Line by line, please look for the word "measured" in the following records, then copy each line you find it in.
Segment Open
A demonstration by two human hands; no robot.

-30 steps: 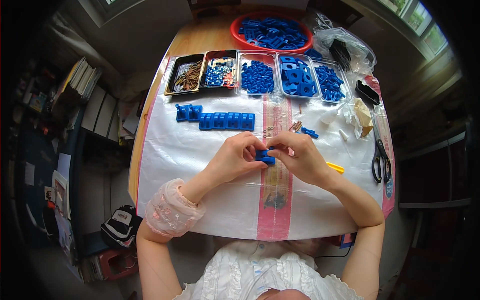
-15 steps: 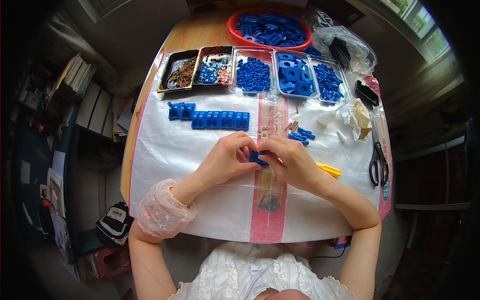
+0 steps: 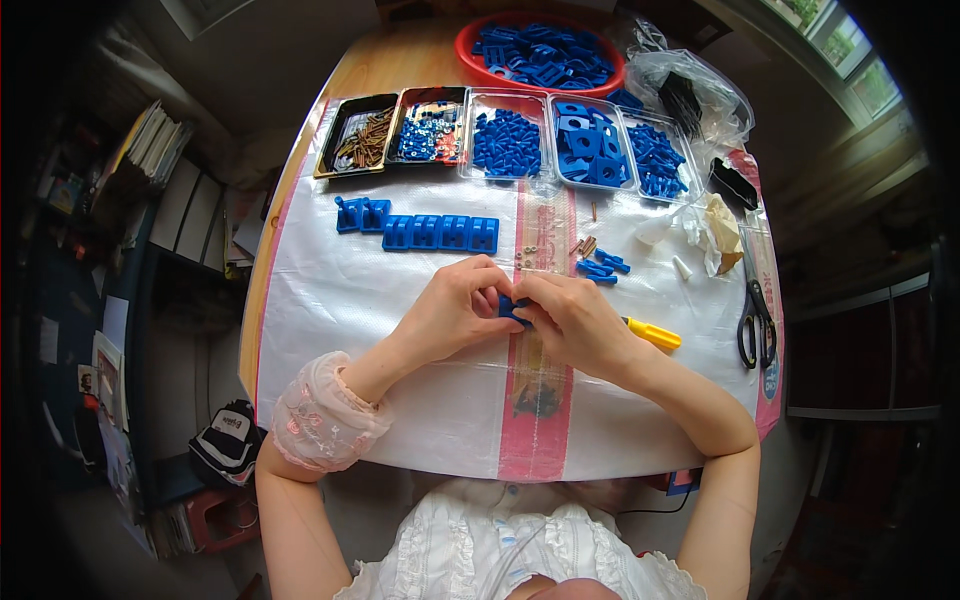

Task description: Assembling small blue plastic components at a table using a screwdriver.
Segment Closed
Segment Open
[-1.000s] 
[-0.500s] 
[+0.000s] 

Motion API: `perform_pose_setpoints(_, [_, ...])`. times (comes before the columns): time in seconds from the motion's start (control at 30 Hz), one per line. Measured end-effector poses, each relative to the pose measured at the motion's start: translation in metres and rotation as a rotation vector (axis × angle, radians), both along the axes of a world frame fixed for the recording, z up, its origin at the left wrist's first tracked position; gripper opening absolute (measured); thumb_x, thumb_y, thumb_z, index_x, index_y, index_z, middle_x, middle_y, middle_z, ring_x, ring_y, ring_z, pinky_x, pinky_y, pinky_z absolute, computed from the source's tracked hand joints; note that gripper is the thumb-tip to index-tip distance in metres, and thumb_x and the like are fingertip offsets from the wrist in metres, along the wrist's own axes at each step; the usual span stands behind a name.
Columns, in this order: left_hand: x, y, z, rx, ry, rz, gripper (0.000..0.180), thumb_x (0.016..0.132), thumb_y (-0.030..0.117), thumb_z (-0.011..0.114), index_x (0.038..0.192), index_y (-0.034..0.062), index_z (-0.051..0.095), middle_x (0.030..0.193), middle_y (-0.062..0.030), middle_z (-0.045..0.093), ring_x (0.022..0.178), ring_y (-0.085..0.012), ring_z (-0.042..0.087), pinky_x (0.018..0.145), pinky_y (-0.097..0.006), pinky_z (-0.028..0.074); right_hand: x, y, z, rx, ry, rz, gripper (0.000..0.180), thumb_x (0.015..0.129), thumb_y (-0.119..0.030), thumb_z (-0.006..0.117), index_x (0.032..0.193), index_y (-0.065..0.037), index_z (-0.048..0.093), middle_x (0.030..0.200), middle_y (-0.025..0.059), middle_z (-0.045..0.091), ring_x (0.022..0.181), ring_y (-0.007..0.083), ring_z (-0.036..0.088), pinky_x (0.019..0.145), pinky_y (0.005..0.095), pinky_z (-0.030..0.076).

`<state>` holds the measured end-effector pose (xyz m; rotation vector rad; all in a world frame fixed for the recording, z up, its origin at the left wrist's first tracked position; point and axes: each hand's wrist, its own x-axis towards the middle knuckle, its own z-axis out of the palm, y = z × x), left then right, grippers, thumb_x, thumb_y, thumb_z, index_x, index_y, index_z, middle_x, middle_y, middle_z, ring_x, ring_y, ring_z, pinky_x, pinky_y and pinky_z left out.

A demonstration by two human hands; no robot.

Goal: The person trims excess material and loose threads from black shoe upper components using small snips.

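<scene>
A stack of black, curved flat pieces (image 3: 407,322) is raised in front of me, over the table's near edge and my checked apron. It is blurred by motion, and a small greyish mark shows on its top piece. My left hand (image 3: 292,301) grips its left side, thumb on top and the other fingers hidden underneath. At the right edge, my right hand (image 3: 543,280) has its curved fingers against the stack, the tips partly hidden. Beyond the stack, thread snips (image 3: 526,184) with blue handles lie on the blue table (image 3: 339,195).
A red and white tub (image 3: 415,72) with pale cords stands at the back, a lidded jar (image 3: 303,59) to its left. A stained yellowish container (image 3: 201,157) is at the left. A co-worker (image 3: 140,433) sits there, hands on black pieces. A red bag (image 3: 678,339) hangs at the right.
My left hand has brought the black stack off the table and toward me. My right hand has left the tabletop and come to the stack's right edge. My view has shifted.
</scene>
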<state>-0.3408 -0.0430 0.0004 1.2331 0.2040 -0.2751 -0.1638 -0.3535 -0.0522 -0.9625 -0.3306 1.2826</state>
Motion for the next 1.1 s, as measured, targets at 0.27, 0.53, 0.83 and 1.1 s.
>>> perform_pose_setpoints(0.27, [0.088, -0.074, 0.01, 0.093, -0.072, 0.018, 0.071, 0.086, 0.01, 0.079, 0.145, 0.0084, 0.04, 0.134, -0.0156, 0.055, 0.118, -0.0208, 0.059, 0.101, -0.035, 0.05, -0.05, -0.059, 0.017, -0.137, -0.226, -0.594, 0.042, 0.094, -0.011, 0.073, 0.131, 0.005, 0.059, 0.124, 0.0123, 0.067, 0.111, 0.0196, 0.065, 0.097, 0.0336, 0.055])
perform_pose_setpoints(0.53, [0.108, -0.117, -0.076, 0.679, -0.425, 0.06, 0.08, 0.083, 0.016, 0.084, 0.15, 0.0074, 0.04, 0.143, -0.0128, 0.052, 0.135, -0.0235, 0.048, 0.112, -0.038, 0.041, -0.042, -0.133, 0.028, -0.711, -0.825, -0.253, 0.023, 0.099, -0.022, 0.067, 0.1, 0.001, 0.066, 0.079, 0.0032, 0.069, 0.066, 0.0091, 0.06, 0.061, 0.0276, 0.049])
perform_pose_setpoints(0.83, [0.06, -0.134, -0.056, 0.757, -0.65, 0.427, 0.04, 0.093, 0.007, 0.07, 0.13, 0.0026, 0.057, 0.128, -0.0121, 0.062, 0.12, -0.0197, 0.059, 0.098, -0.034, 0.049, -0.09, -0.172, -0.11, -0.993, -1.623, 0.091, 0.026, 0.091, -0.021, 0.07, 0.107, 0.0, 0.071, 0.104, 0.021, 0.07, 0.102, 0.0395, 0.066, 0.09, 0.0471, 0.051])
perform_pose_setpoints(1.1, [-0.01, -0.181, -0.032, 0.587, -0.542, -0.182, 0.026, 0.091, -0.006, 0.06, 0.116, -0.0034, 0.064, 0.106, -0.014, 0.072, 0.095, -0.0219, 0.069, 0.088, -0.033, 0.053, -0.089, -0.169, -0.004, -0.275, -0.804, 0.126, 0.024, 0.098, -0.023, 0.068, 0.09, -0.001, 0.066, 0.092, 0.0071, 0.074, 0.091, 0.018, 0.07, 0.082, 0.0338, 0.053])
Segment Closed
**Result**
Motion API: `perform_pose_setpoints(_, [_, ...])`. times (comes before the columns): time in seconds from the motion's start (control at 30 Hz), one per line. Measured end-effector poses, each relative to the pose measured at the motion's start: translation in metres and rotation as a rotation vector (axis × angle, radians), both along the axes of a world frame fixed for the recording, z up, its origin at the left wrist's first tracked position; gripper opening absolute (measured); thumb_x, thumb_y, thumb_z, index_x, index_y, index_z, middle_x, middle_y, middle_z, ring_x, ring_y, ring_z, pinky_x, pinky_y, pinky_z absolute, computed from the source's tracked hand joints; note that gripper is the thumb-tip to index-tip distance in metres, and thumb_x and the like are fingertip offsets from the wrist in metres, along the wrist's own axes at each step; the usual span stands behind a name.
`<state>` holds the measured end-effector pose (xyz m; rotation vector rad; all in a world frame fixed for the recording, z up, its origin at the left wrist's first tracked position; point and axes: each hand's wrist, its own x-axis towards the middle knuckle, its own z-axis out of the palm, y = z × x), left then right, grippers, thumb_x, thumb_y, thumb_z, index_x, index_y, index_z, middle_x, middle_y, middle_z, ring_x, ring_y, ring_z, pinky_x, pinky_y and pinky_z left out.
Motion for the next 1.1 s, as measured, targets at 0.27, 0.53, 0.83 and 1.1 s.

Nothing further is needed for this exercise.